ACTIVITY – Say how many lines in the entries below mention "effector", with no other words.
[STUDY MATERIAL]
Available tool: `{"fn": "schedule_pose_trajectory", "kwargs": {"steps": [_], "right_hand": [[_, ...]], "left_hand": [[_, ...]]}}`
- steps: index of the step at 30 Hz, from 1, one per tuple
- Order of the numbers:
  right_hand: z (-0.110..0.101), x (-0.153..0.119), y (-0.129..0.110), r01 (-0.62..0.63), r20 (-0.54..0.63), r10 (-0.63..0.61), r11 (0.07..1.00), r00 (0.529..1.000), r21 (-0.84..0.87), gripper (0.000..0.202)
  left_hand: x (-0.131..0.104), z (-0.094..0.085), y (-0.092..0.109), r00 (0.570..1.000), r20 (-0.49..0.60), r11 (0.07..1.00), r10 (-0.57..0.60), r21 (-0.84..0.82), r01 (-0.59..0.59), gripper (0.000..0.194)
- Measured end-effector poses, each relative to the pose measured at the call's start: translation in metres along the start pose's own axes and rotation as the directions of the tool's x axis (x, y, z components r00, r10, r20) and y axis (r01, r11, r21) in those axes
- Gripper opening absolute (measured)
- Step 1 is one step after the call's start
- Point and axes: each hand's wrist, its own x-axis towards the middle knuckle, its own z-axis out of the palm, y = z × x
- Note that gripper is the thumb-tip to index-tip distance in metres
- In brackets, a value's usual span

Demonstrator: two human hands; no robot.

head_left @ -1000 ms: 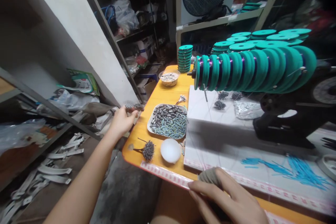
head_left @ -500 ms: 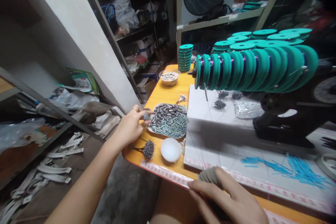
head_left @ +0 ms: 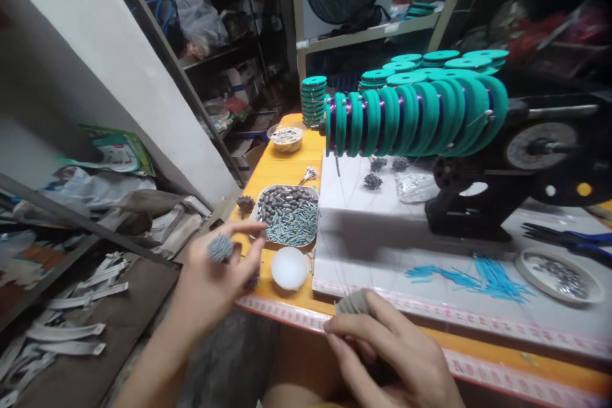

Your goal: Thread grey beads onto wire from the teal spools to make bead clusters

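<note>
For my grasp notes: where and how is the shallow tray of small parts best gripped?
Probably pinch the tray by its thin raised rim at the near left corner, from the person's left: the right end sits close to the white board, and a dark cluster lies beside the left rim.

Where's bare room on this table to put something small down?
Yellow tabletop between the round clear plastic bowl and rectangular white tray; white surface left of the thin blue strips. Crowded: around the left hand, tray and round white object.
</note>
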Motion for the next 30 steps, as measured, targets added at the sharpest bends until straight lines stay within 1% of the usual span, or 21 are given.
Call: {"fn": "schedule_pose_trajectory", "kwargs": {"steps": [1, 2, 3, 4, 5, 6, 8, 9, 10, 12, 14, 17, 21, 24, 27, 30], "right_hand": [[-0.001, 0.002, -0.001, -0.007, -0.008, 0.007, 1.0, 1.0, 0.021, 0.021], [-0.002, 0.003, -0.003, -0.015, -0.017, 0.016, 0.999, 1.0, 0.034, 0.02], [-0.003, 0.004, -0.004, -0.02, -0.025, 0.021, 0.999, 0.999, 0.038, 0.02], [-0.003, 0.005, -0.006, -0.024, -0.034, 0.025, 0.999, 0.999, 0.037, 0.019], [-0.003, 0.005, -0.007, -0.028, -0.036, 0.03, 0.999, 0.999, 0.034, 0.018], [-0.004, 0.005, -0.008, -0.034, -0.04, 0.035, 0.999, 0.999, 0.033, 0.019], [-0.004, 0.005, -0.01, -0.054, -0.033, 0.055, 0.998, 0.998, 0.032, 0.02], [-0.005, 0.004, -0.012, -0.071, -0.025, 0.072, 0.997, 0.997, 0.034, 0.022], [-0.005, 0.003, -0.013, -0.091, -0.013, 0.091, 0.995, 0.996, 0.03, 0.025], [-0.007, 0.001, -0.017, -0.138, 0.017, 0.138, 0.99, 0.99, 0.019, 0.031], [-0.01, -0.001, -0.019, -0.185, 0.048, 0.184, 0.983, 0.982, 0.009, 0.033], [-0.013, -0.003, -0.021, -0.233, 0.084, 0.23, 0.972, 0.97, 0.028, 0.033], [-0.014, -0.003, -0.021, -0.269, 0.117, 0.263, 0.963, 0.958, 0.031, 0.031], [-0.013, -0.002, -0.021, -0.252, 0.12, 0.246, 0.967, 0.962, 0.033, 0.031], [-0.013, -0.002, -0.022, -0.25, 0.115, 0.245, 0.968, 0.963, 0.031, 0.032], [-0.013, -0.003, -0.022, -0.251, 0.119, 0.251, 0.968, 0.961, -0.013, 0.033]], "left_hand": [[-0.018, 0.005, 0.002, 0.997, 0.062, 0.99, -0.036, -0.137, 0.045, 0.052], [-0.035, 0.011, 0.004, 0.994, 0.11, 0.966, -0.021, -0.254, 0.048, 0.049], [-0.05, 0.02, 0.005, 0.988, 0.154, 0.934, -0.03, -0.346, 0.082, 0.046], [-0.064, 0.029, 0.005, 0.971, 0.231, 0.889, -0.061, -0.431, 0.158, 0.045], [-0.075, 0.04, 0.004, 0.95, 0.294, 0.817, -0.108, -0.518, 0.253, 0.046], [-0.084, 0.05, 0.004, 0.909, 0.393, 0.722, -0.137, -0.589, 0.363, 0.049], [-0.095, 0.068, 0.003, 0.839, 0.512, 0.503, -0.184, -0.685, 0.528, 0.06], [-0.099, 0.075, 0.004, 0.806, 0.56, 0.408, -0.19, -0.702, 0.584, 0.066], [-0.101, 0.079, 0.004, 0.784, 0.591, 0.336, -0.191, -0.711, 0.618, 0.069], [-0.103, 0.084, 0.006, 0.756, 0.632, 0.258, -0.172, -0.711, 0.654, 0.069], [-0.104, 0.085, 0.008, 0.745, 0.648, 0.229, -0.159, -0.71, 0.666, 0.066], [-0.105, 0.084, 0.008, 0.743, 0.65, 0.212, -0.16, -0.713, 0.669, 0.065], [-0.107, 0.083, 0.006, 0.75, 0.643, 0.241, -0.156, -0.711, 0.66, 0.059], [-0.108, 0.084, 0.006, 0.743, 0.649, 0.262, -0.163, -0.698, 0.666, 0.062], [-0.108, 0.084, 0.004, 0.743, 0.651, 0.302, -0.155, -0.685, 0.663, 0.066], [-0.109, 0.083, 0.002, 0.762, 0.62, 0.404, -0.185, -0.659, 0.635, 0.065]]}}
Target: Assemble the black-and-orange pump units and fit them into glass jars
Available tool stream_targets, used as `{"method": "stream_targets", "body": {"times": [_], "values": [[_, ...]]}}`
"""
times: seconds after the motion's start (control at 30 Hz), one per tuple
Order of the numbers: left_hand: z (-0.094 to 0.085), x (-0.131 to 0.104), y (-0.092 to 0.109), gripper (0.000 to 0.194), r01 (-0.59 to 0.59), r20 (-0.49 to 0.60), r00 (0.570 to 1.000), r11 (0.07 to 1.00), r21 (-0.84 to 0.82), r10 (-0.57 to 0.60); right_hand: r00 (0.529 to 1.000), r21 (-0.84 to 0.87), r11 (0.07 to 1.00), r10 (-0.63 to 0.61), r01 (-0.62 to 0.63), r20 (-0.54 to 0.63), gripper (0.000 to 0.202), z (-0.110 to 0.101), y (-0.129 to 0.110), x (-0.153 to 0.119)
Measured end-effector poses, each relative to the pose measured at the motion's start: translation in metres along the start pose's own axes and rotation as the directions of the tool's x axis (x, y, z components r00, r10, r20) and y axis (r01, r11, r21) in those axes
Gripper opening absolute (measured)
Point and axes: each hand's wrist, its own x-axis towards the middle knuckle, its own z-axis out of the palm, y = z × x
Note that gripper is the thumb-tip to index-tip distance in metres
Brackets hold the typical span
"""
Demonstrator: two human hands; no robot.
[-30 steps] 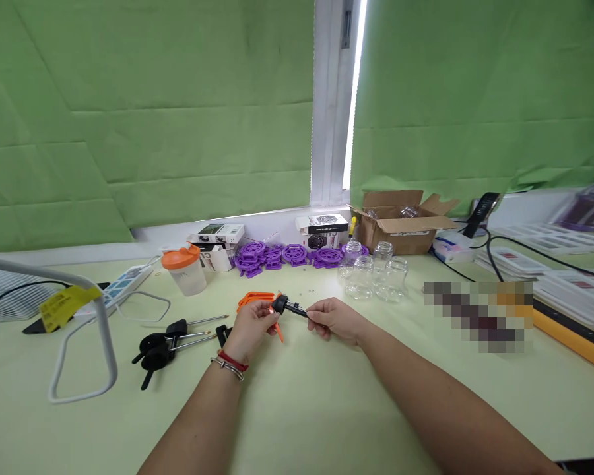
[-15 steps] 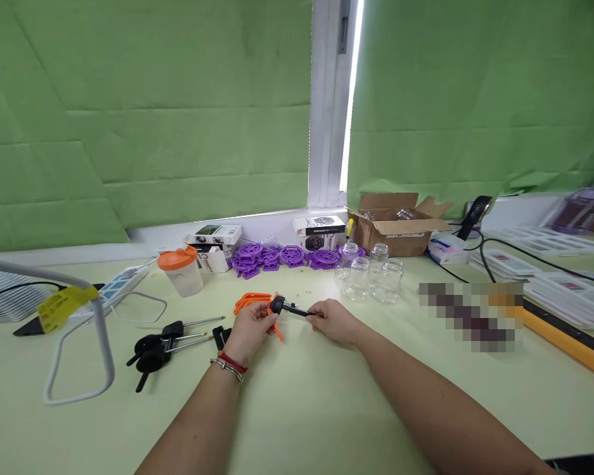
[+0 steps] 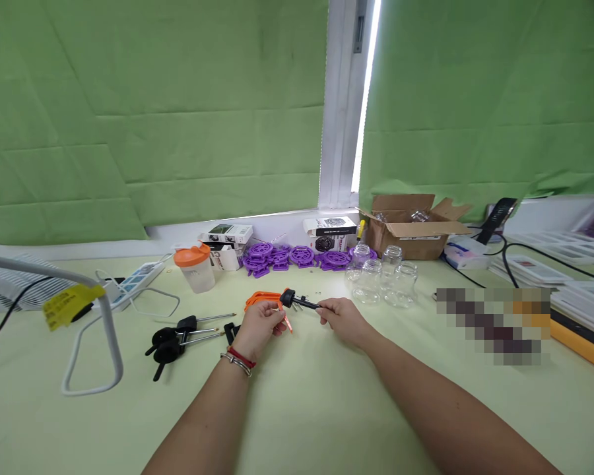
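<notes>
My right hand (image 3: 344, 318) is closed, pinching the thin end of a black plastic rod (image 3: 304, 303). The rod points left and ends in a wider rounded black head, just above the fingertips of my left hand (image 3: 258, 326). Those fingers are drawn together around a thin orange plastic piece (image 3: 289, 322), which sticks out past them; their exact grip is partly hidden. Behind my left hand lie more orange plastic parts (image 3: 262, 298). Black knobbed parts with metal rods (image 3: 171, 343) lie to the left, and a small black piece (image 3: 230, 332) is beside my left wrist.
Purple plastic wheels (image 3: 301, 256) line the back, before small boxes (image 3: 329, 227). Several glass jars (image 3: 369, 284) stand near an open cardboard box (image 3: 410, 244). An orange-lidded cup (image 3: 195, 269), a power strip (image 3: 141, 280) and a bent white metal frame (image 3: 111, 343) are on the left.
My left fingers have slipped down off the rod's black head, which now shows free above them. The orange piece has tilted. The whole view has shifted slightly left.
</notes>
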Motion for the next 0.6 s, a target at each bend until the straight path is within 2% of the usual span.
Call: {"method": "stream_targets", "body": {"times": [0.2,0.27,0.37,0.47,0.53,0.6], "values": [[0.000,-0.001,0.001,0.019,-0.022,-0.028,0.999,1.000,-0.008,0.022,1.000,0.066,0.998,-0.008,0.006,0.029,0.028,0.003,0.000,0.000],[0.000,0.000,0.003,0.021,-0.036,-0.063,0.997,0.999,-0.007,0.035,1.000,0.122,0.992,0.010,-0.013,0.027,0.030,0.004,0.000,0.000],[-0.010,0.004,0.004,0.027,-0.047,-0.166,0.985,0.999,0.003,0.047,0.998,0.179,0.982,0.055,-0.054,0.003,0.043,0.005,0.003,0.001],[-0.032,0.014,0.007,0.031,-0.025,-0.354,0.935,0.999,0.023,0.032,0.997,0.139,0.987,0.079,-0.081,0.021,0.047,0.006,0.009,0.003],[-0.053,0.024,0.009,0.032,0.037,-0.479,0.878,0.999,0.038,-0.014,0.996,0.091,0.993,0.073,-0.077,0.043,0.044,0.006,0.012,0.004],[-0.074,0.035,0.011,0.033,0.133,-0.550,0.831,0.990,0.047,-0.085,0.996,0.062,0.996,0.062,-0.066,0.056,0.043,0.006,0.014,0.005]]}}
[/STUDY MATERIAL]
TASK SOLUTION – 2